Bayesian Reinforcement Learning (RL) is capable of not only incorporating domain knowledge, but also solving the exploration-exploitation dilemma in a natural way. As Bayesian RL is intractable except for special cases, previous work has proposed several approximation methods. However, these methods are usually too sensitive to parameter values, and finding an acceptable parameter setting is practically impossible in many applications. In this paper, we propose a new algorithm that greedily approximates Bayesian RL to achieve robustness in parameter space. We show that for a desired learning behavior, our proposed algorithm has a polynomial sample complexity that is lower than those of existing algorithms.
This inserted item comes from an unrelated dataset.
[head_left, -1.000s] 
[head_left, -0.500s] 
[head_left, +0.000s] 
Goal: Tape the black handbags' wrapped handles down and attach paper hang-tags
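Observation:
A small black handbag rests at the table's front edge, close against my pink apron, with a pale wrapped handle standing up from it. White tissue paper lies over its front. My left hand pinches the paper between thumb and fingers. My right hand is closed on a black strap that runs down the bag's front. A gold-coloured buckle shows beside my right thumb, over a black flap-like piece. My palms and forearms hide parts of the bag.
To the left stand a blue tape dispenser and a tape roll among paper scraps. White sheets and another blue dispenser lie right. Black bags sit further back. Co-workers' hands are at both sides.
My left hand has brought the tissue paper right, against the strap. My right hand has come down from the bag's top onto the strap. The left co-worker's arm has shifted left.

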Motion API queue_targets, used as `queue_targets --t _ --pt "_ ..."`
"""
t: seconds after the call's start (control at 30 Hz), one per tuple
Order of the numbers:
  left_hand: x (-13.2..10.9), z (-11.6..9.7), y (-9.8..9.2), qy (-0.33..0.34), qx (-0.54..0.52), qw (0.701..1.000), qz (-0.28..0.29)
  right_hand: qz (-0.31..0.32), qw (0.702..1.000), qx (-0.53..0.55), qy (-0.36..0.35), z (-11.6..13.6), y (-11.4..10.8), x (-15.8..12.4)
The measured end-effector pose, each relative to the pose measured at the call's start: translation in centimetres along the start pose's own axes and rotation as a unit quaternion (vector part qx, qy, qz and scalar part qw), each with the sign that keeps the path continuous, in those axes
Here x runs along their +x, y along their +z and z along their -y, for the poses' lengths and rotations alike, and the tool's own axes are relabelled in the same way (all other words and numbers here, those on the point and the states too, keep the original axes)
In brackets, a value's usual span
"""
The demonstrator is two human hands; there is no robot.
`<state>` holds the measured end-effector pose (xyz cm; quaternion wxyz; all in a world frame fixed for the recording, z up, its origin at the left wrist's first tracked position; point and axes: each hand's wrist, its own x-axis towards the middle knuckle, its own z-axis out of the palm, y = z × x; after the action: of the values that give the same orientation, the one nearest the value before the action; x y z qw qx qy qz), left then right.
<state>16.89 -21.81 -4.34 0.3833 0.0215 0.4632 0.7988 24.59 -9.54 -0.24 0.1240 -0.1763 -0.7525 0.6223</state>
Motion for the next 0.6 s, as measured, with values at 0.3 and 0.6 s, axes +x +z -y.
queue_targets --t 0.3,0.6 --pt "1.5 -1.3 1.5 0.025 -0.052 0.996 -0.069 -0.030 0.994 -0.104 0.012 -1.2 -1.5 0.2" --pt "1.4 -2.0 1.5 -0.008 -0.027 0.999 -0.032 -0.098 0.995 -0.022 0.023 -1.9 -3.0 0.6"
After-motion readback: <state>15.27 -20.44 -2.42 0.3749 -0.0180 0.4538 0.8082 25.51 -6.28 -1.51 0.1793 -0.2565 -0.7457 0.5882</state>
We also demonstrate that the proposed algorithm naturally outperforms other existing algorithms when the prior distributions are not significantly misleading. On the other hand, the proposed algorithm cannot handle greatly misspecified priors as well as the other algorithms can. This is a natural consequence of the fact that the proposed algorithm is greedier than the other algorithms. Accordingly, we discuss a way to select an appropriate algorithm for different tasks based on the algorithms' greediness. We also introduce a new way of simplifying Bayesian planning, based on which future work would be able to derive new algorithms.